3.3.2 Classification Dataset: Credit Card Fraud Detection
The Credit Card Fraud Detection dataset contains transactions made by credit cards in september 2013 by European cardholders. The dataset’s target is binary and imbalanced, with the positive class accounting for only \(0.172\%\) of all transactions. In addition, its variables are the result of PCA transformation, making it perfect for our purpose. The dataset has been collected and analyzed during a research collaboration of Worldline and the Machine Learning Group of Université Libre de Bruxelles on big data mining and fraud detection [7].
4 Models and Training
4.1 Preprocessing
The variables of all datasets are somewhat similar in format, allowing for homogeneous preprocessing across the board - barring some exceptions.
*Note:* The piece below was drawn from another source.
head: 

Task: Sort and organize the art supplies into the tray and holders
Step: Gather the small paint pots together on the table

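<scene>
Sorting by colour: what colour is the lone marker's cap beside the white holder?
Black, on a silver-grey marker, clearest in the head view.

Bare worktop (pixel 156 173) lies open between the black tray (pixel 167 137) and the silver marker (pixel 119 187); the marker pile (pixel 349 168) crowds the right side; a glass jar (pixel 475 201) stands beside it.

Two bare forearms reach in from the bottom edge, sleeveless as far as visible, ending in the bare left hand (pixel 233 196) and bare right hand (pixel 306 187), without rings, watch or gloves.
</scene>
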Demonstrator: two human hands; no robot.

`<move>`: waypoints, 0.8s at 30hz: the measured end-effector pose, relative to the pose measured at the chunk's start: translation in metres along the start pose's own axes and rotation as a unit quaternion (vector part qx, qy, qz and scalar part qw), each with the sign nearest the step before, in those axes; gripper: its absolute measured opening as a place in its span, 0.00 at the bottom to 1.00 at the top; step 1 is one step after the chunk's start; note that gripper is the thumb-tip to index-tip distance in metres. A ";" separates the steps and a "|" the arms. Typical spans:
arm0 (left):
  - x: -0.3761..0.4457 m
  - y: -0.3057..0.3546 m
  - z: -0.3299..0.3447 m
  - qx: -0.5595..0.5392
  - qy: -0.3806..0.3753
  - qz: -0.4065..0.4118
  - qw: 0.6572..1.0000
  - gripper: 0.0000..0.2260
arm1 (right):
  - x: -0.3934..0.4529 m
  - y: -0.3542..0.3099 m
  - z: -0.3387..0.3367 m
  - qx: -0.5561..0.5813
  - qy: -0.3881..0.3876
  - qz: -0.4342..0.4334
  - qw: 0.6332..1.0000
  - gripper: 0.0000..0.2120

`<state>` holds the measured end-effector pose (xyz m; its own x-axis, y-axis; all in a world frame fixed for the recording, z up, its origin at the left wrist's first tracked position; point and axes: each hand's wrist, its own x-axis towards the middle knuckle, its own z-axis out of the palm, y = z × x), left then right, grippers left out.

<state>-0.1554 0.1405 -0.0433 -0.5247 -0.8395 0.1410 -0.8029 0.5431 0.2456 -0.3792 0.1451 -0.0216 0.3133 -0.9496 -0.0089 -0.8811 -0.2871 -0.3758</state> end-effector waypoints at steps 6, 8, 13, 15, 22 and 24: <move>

All datasets have no missing values and have purely quantitative explicative variables. All variables are normalized in order to have a mean of 0 and standard deviation of 1. Extra care is done during normalization to avoid data leakage.
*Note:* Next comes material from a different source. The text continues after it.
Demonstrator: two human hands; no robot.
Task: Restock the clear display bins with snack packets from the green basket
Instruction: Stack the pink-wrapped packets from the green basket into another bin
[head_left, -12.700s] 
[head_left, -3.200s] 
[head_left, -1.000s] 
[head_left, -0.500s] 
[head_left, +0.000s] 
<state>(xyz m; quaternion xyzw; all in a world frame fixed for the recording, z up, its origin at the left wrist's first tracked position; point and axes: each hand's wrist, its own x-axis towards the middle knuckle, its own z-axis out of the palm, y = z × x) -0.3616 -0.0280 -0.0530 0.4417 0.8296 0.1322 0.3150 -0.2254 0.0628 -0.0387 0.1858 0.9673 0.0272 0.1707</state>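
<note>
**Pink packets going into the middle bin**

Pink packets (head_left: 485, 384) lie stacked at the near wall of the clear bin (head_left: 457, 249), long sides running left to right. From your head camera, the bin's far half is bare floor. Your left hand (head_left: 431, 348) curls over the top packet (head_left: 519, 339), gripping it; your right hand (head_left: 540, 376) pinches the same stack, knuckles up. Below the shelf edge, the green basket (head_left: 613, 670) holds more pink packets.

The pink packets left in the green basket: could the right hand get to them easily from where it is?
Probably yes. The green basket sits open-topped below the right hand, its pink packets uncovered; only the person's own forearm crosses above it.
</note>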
The one exception is the handling of the “Amount” variable in the Credit Card Fraud Detection dataset, which is replaced by its logarithm in order to reduce its range and limit the effect of outlying values. These steps are inspired from tensorflow’s tutorial on that dataset [19].
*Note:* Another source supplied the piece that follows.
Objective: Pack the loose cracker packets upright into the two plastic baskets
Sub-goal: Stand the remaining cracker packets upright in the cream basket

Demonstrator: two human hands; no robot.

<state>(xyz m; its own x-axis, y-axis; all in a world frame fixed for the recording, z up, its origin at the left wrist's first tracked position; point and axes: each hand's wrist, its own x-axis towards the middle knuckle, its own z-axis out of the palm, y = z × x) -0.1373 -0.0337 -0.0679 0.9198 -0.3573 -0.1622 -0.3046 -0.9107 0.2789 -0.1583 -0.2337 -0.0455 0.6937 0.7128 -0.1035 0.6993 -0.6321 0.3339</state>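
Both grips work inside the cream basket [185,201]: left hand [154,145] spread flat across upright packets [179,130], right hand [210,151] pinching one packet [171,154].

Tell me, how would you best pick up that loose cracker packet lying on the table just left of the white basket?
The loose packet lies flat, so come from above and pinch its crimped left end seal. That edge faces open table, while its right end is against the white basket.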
After preprocessing, the datasets go through a train test split. If the task is classification, the split is stratified according to the target variable. In all cases except Fraud Detection, 10% of the data is dedicated to testing. For Fraud Detection, we use 30% of the data given the small number of positive values.
4.2 Model Architectures
Models used change based on dataset difficulty, but they share the same overall simple design. All models features two layers and a batch size equal to the size of the dataset (Newton optimization). Such simple architectures are commonly used in physically-inspired neural networks, for instance to solve differential equations [22, 24]. For such networks, because of the use of the Hessian to guide the convergence with Newton, the training may actually be better than with Adam. Furthermore, there is no such hyper-parameters as batch size and learning rate that requires much computation to tune. In addition, we used Michael B Hynes’s Python implementation of a Newton-cg optimizer for keras in the Kormos Python library [12].
For all models, sigmoid is used as the activation function for all layers (except in the prediction layer for regression models). The sigmoid’s structure has been chosen in order to meet the usual regularity assumptions to make the One-Step procedure works, although other activation functions (such as ReLU) may give better empirical results.
Finally, classification models were initialized in order to have them predict the percentage of positive cases at initialization - effectively initializing the bias to \(\log (pos/neg)\), pos being the number of positive values, and neg being the number of negative values. This helps convergence in imbalanced datasets, as described in the tensorflow imbalanced datasets tutorial [19]. In addition, class weights with a factor of 2 are introduced during model training in order to make learning to predict the positive classes easier.
4.3 The Experiment
After preprocessing and train/test splitting, we begin by training the One-Step model (see One-Step experiments below). We save the training time and the performances for a specific metric on the test set (see Sect. 4.4). For simulated datasets, we calculate the average training time and performance (on the test set) after training separately on every dataset. For real datasets, a 10-fold cross-validation is done in order to get the average training time.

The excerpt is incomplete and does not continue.